§ **Task description**:
Starting at the line that contains "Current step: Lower" and stopping at the line that contains "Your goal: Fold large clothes", restate each line of the records below exactly. Omit the pictures.

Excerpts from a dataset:
---*---

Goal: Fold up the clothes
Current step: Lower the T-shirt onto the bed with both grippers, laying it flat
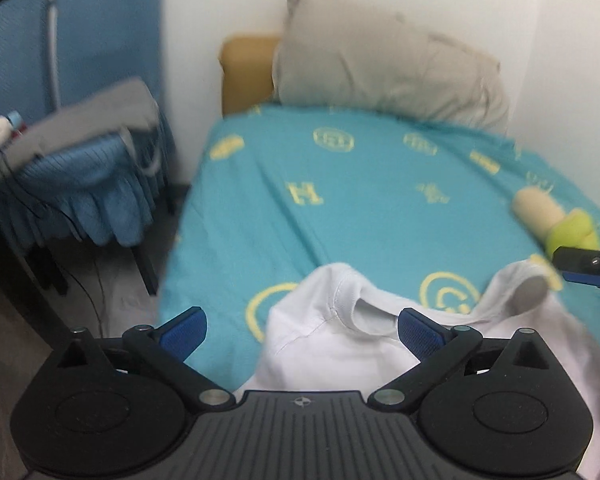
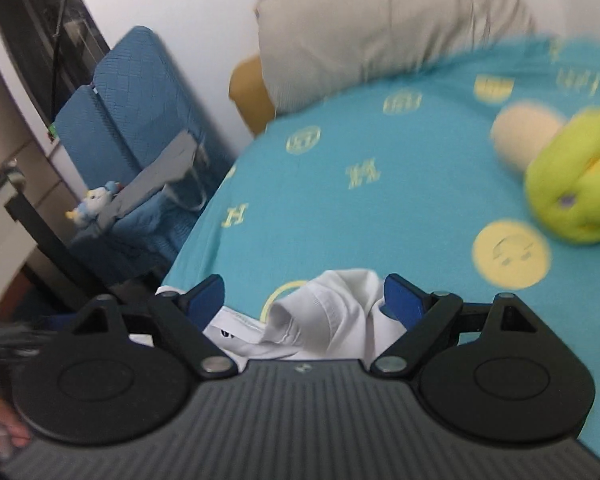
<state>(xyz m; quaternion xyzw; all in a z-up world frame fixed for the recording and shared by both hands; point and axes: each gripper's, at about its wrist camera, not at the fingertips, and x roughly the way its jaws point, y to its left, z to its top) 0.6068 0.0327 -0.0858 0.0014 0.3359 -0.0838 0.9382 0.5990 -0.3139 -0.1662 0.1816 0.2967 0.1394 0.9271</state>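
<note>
The left hand-held gripper (image 1: 302, 330) has its blue pads spread wide, and between them lies the collar area of the white T-shirt (image 1: 340, 344) — it holds nothing, and whether a pad touches the cloth I cannot tell. The right hand-held gripper (image 2: 304, 300) is also wide apart, with a bunched, rumpled part of the same shirt between its fingers; it does not pinch the cloth. The T-shirt lies at the near end of the bed, on the turquoise sheet (image 1: 340, 184) with yellow emblems, and it looks crumpled, with no clean fold visible. So I judge the task is only at its start: the shirt first must be taken at two points, spread flat, and then folded — all this is left to do. Further out, a yellow-green plush toy (image 2: 572, 184) lies on the sheet to the right, near the shirt but apart from it, and a grey pillow (image 1: 388, 64) leans on the wall at the head of the bed.
</note>
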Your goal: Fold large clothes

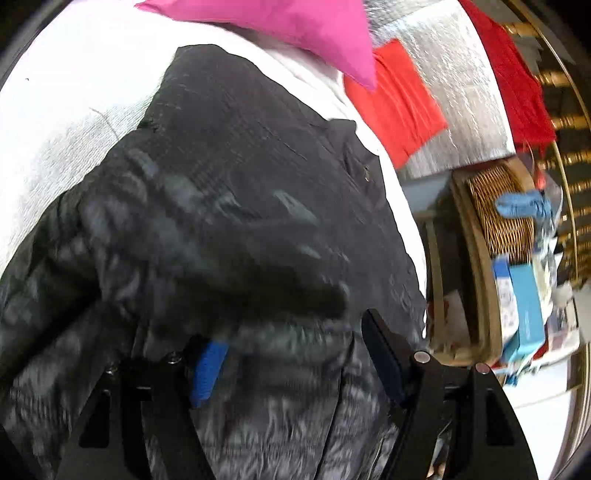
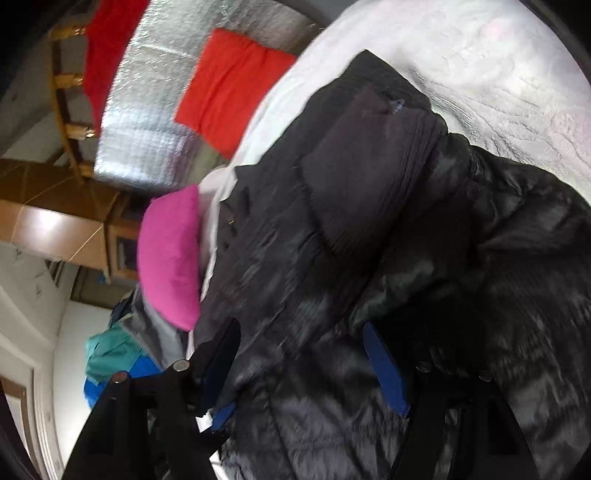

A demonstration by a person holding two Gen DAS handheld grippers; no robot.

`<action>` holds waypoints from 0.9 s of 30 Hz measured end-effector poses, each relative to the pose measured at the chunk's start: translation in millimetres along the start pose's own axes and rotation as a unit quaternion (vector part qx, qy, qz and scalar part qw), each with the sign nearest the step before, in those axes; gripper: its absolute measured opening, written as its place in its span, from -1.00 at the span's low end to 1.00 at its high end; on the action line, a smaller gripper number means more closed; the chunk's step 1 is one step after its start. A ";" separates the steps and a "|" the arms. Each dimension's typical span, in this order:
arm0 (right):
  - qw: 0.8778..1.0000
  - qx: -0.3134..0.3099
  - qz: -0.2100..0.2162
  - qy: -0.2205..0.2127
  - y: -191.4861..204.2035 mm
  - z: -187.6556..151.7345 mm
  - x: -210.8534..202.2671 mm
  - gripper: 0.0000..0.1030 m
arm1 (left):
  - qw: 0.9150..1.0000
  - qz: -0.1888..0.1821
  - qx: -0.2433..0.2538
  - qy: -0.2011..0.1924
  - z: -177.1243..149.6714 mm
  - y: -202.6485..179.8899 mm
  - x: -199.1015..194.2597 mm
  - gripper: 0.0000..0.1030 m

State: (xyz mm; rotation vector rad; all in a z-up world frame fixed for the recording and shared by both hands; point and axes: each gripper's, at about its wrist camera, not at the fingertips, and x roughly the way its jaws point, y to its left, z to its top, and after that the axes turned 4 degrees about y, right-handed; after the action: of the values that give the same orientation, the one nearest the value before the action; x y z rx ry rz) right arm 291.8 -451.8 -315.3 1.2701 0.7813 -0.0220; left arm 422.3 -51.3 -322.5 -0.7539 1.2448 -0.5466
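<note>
A large black puffer jacket (image 1: 236, 177) lies on a white bed sheet (image 1: 55, 122); it also fills the right wrist view (image 2: 369, 192). My left gripper (image 1: 291, 343) has its blue-padded fingers spread wide, with bunched jacket fabric lying between them. My right gripper (image 2: 303, 350) is also spread wide over the jacket, fabric between its fingers. Neither pair of pads pinches the fabric. The jacket's lower part is hidden under the grippers.
A pink pillow (image 1: 295, 29) and a red pillow (image 1: 395, 99) lie at the bed's far side, against a silver quilted headboard (image 1: 454, 88). A wicker basket (image 1: 498, 210) with boxes stands beside the bed. Blue and teal clothes (image 2: 114, 358) are piled near the pink pillow (image 2: 170, 254).
</note>
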 end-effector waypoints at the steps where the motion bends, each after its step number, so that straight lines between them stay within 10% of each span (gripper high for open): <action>1: 1.000 0.011 0.007 -0.002 -2.9 2.5 2.1 0.42 | 1.000 -0.004 -0.012 0.002 3.3 3.3 3.1 0.42; 5: 0.999 0.010 0.021 -0.028 -2.9 11.6 3.7 0.24 | 0.999 -0.028 -0.038 -0.006 11.1 13.8 8.6 0.39; 7: 0.999 0.001 0.006 -0.038 -3.4 15.9 4.2 -0.38 | 0.998 -0.041 -0.042 -0.027 18.2 17.3 2.2 0.32; 13: 0.994 -0.070 0.015 -0.086 32.9 7.1 -16.4 -0.62 | 0.998 -0.037 -0.019 -0.056 20.6 11.2 -9.0 -0.22; 23: 0.999 -0.036 -0.037 -0.008 12.4 2.4 -4.7 -0.50 | 0.999 0.032 -0.006 -0.022 11.2 13.0 -3.3 -0.19; 27: 1.000 -0.008 -0.011 -0.019 7.8 8.5 -18.7 0.29 | 0.999 0.033 -0.005 -0.011 9.9 7.9 -14.5 0.19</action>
State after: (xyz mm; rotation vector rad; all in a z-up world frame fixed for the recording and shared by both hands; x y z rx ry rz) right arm 285.5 -463.9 -298.1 1.2423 0.7622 -0.0569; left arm 428.0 -33.4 -318.0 -0.7231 1.2488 -0.4768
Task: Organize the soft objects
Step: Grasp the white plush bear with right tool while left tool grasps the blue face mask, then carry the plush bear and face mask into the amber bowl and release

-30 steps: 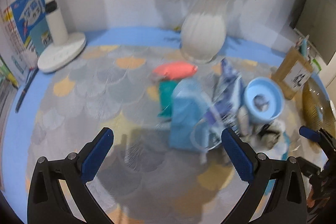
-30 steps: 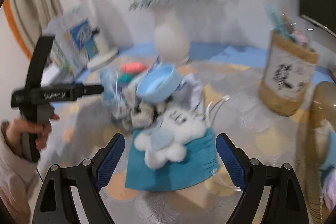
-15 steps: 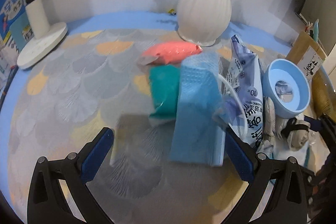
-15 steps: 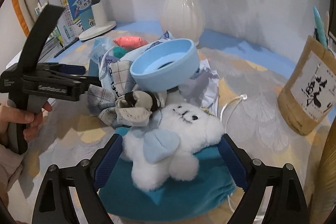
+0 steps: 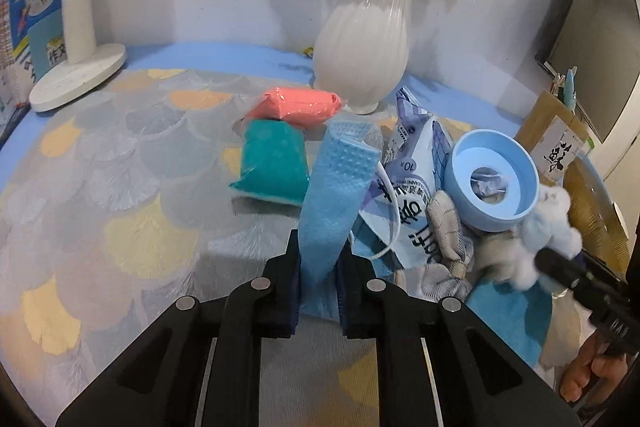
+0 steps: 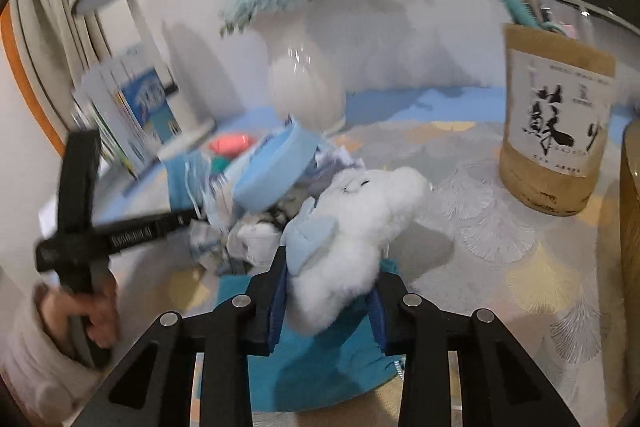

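- Tablecloth (image 5: 120,227), scallop-patterned in grey and yellow, bears the whole jumble; a white ribbed vase (image 5: 362,39) of blue flowers stands at the back, near the wall.
- Teal cloth (image 6: 320,363) lies flat beneath the right-hand pile, partly under the raised toy.
- White plush toy (image 6: 352,235) is pinched at its lower body in the right gripper (image 6: 328,301), fingers narrowed on the fluff, tilted above the teal cloth.
- Blue face mask (image 5: 332,199), bunched, rises from the left gripper (image 5: 318,283), whose fingers are clamped narrow on its lower end; its white ear loop trails toward the mask packet (image 5: 416,187).
- Blue bowl (image 5: 494,183) leans tipped on the pile, just beside the toy.
- Best handling, by judgement: lift each piece straight up and slowly, so loop and fluff do not drag the bowl over.
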`<state>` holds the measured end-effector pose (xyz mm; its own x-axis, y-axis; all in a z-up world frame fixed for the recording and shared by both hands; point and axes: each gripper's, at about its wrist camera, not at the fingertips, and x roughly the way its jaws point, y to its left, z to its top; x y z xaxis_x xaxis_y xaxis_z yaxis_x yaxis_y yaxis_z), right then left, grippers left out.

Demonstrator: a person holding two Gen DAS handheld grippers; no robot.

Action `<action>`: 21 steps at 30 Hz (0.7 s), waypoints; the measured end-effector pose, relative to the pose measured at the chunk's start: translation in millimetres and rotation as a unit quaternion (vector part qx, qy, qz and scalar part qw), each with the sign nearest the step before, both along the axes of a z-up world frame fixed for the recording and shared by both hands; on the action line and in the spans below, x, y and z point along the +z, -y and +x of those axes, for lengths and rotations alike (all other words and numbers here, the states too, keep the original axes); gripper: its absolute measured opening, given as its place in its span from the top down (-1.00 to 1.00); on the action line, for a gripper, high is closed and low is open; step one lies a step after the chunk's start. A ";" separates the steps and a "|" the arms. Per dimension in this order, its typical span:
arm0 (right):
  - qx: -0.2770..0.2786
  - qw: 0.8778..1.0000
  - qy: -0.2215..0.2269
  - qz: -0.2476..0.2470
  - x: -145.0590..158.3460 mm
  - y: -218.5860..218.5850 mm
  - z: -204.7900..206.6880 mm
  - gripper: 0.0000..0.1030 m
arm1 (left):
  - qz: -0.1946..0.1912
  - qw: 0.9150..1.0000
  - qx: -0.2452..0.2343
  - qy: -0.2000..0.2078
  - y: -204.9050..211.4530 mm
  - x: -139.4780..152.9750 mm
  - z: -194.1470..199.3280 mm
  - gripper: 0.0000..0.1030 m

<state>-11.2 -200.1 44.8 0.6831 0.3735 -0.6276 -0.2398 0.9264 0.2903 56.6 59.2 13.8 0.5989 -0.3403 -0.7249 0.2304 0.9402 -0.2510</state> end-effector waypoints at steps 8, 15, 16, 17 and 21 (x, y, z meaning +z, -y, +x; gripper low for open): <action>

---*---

§ **Task solution**:
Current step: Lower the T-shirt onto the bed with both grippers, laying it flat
<state>(xyz m; quaternion xyzw; all in a z-up world frame fixed for the recording and shared by both hands; point and axes: each gripper's, at about its wrist camera, not at the fingertips, and x roughly the way its jaws point, y to its left, z to its top) 0.6068 0.0327 -0.0858 0.0014 0.3359 -0.0838 0.9382 0.5990 -0.3139 -0.1662 0.1816 0.2967 0.1394 0.9271</state>
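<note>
The left hand-held gripper (image 1: 302, 330) has its blue pads spread wide, and between them lies the collar area of the white T-shirt (image 1: 340, 344) — it holds nothing, and whether a pad touches the cloth I cannot tell. The right hand-held gripper (image 2: 304, 300) is also wide apart, with a bunched, rumpled part of the same shirt between its fingers; it does not pinch the cloth. The T-shirt lies at the near end of the bed, on the turquoise sheet (image 1: 340, 184) with yellow emblems, and it looks crumpled, with no clean fold visible. So I judge the task is only at its start: the shirt first must be taken at two points, spread flat, and then folded — all this is left to do. Further out, a yellow-green plush toy (image 2: 572, 184) lies on the sheet to the right, near the shirt but apart from it, and a grey pillow (image 1: 388, 64) leans on the wall at the head of the bed.
</note>
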Your goal: Fold large clothes

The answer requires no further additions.